Le Salon Indien du Grand Café was a room in the basement of the Grand Café, on the Boulevard des Capucines near the Place de l'Opéra in the center of Paris.

==Films==
The salon is notable for being the place that hosted the first commercial public film screening by the Lumière brothers, on December 28, 1895. The ten short films on the program (in order of presentation), were:

1. La Sortie de l'Usine Lumière à Lyon (literally, "the exit from the Lumière factory in Lyon", or, under its more common English title, Workers Leaving the Lumiere Factory), 46 seconds
2. La Voltige ("Horse Trick Riders"), 46 seconds
3. La Pêche aux poissons rouges ("fishing for goldfish"), 42 seconds
4. Le Débarquement du Congrès de Photographie à Lyon ("the disembarkment of the Congress of Photographers in Lyon"), 48 seconds
5. Les Forgerons ("Blacksmiths"), 49 seconds
6. Le Jardinier (l'Arroseur Arrosé) ("The Gardener", or "The Sprinkler Sprinkled"), 49 seconds
7. Repas de bébé ("Baby's Breakfast" (lit. "baby's meal")), 41 seconds
8. Le Saut à la couverture ("Jumping Onto the Blanket"), 41 seconds
9. La Places des Cordeliers à Lyon ("Cordeliers Square in Lyon"—a street scene), 44 seconds
10. La Mer (Baignade en mer) ("the sea [bathing in the sea]"), 38 seconds

The cinematograph was hand-cranked for the recording and the exhibition of the films.

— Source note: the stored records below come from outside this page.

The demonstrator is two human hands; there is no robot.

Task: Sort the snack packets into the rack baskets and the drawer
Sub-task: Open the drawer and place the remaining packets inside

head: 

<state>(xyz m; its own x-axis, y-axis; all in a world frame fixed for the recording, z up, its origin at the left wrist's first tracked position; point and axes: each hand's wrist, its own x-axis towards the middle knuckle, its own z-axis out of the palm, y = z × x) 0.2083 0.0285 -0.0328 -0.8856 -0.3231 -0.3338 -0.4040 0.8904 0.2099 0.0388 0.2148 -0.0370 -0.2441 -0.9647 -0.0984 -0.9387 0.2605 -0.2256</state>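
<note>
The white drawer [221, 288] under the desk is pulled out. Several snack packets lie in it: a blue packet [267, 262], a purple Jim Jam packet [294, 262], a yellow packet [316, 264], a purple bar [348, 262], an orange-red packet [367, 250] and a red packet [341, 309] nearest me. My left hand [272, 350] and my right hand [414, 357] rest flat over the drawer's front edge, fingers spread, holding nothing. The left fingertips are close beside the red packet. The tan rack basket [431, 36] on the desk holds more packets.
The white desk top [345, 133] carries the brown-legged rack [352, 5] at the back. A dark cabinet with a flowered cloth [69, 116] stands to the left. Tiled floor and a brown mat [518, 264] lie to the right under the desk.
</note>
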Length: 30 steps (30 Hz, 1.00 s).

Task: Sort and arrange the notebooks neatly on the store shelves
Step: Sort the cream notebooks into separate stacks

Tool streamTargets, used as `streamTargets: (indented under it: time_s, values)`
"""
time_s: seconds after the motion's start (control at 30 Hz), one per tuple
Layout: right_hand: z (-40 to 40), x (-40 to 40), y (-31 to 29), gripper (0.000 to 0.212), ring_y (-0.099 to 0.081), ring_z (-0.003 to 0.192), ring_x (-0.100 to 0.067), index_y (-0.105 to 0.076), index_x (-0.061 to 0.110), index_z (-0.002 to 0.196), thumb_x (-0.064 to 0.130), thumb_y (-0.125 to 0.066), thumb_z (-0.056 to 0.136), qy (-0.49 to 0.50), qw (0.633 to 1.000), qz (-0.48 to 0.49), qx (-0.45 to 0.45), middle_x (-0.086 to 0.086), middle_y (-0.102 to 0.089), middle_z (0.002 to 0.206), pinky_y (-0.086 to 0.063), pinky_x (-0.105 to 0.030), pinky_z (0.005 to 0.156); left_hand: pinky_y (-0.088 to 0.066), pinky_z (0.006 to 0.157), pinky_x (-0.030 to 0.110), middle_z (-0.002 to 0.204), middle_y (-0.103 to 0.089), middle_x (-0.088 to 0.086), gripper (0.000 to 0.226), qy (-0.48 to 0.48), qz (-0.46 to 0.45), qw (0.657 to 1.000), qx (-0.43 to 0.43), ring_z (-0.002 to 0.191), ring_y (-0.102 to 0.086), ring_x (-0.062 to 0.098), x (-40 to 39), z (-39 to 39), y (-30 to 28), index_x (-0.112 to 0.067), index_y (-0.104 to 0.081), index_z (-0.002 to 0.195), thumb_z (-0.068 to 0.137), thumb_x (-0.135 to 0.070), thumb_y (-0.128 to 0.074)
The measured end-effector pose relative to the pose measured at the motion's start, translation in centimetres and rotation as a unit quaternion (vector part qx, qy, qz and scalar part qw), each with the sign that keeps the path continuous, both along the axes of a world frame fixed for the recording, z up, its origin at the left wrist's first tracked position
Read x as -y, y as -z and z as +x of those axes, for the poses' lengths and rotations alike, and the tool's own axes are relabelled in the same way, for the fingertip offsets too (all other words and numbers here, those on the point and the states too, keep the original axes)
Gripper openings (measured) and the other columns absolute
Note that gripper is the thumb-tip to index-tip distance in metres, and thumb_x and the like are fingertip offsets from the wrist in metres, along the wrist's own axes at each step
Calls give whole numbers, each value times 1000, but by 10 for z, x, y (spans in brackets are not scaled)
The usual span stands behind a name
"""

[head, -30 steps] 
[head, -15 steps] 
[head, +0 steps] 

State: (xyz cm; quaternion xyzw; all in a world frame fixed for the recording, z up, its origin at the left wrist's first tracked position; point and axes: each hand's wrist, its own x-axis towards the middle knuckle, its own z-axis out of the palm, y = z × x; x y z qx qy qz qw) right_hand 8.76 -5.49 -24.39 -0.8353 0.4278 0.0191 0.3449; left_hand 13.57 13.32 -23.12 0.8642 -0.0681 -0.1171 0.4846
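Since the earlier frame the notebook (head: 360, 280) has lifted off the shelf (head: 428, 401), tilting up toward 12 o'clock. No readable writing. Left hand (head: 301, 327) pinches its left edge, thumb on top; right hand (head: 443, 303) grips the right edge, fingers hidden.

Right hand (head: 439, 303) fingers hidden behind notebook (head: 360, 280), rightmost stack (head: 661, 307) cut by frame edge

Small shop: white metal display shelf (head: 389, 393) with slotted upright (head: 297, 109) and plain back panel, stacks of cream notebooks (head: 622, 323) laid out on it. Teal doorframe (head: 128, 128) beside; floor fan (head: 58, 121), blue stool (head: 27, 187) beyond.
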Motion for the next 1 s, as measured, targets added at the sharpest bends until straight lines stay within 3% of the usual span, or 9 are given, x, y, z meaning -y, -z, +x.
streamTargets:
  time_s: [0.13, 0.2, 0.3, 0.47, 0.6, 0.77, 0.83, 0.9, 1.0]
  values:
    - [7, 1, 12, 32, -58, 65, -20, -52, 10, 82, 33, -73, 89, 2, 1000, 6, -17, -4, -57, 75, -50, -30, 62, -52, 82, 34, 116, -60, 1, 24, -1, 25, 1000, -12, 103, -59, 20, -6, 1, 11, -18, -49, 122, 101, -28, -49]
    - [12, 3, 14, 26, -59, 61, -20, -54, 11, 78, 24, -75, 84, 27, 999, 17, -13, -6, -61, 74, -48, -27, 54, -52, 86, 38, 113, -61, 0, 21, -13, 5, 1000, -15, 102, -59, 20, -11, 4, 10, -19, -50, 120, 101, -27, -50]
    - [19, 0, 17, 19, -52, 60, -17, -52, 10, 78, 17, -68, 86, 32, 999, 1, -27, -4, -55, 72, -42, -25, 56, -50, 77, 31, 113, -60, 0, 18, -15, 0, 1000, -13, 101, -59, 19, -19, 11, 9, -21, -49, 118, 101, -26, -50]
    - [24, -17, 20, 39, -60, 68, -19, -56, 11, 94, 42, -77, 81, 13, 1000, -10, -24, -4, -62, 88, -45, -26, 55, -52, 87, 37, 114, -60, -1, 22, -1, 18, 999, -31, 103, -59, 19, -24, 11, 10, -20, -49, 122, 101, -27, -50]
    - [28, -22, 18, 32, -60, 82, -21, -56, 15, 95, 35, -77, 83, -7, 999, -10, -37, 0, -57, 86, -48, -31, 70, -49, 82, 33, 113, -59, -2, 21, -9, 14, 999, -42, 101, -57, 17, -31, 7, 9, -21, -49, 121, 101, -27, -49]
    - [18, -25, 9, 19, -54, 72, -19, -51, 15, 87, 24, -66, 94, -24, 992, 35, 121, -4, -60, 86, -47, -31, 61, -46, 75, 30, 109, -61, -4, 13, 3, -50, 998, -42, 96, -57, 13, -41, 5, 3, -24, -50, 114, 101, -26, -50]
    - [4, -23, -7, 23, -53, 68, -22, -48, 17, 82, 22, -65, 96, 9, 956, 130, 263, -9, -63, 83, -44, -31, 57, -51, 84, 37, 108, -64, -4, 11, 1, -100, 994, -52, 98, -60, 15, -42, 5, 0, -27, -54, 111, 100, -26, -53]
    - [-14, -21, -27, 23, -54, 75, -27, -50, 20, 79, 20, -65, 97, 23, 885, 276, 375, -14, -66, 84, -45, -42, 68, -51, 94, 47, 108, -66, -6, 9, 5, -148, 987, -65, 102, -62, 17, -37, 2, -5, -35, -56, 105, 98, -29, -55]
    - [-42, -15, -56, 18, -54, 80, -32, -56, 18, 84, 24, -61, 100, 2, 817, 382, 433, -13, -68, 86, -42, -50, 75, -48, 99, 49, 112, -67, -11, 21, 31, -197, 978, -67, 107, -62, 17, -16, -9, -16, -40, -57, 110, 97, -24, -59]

The Lumières previously screened films at the Société d'encouragement pour l'industrie nationale on 22 March 1895, and at the Congrès de photographes in Lyon on 11 June 1895.

Earlier commercial public screenings of films were held by Woodville Latham, his sons and Eugene Augustin Lauste with their Eidoloscope on 20 May 1895, and by Max Skladanowsky and his brother Emil with the Bioscop in Berlin from 1 to 31 November 1895, and in Hamburg from 21 December 1895. Émile Reynaud's presentations of his hand-painted bands of Pantomimes Lumineuses for his Théâtre Optique from 1892 to 1900 at the Musée Grévin in Paris can also be regarded as earlier commercial public film screenings. Before that, Ottomar Anschütz had already presented his chronophotographic recordings as moving pictures to thousands of paying customers with his Electrotachyscope, on a small opal glass screen since 1887, and on a large screen from November 1894 to March 1895.

Currently, the building standing at No. 14 Boulevard des Capucines is the Hotel Scribe, which opened a restaurant called Café Lumière, in memory of its history. The Grand Cafe Capucines located at No. 4 is a successor to the original, further along the boulevard.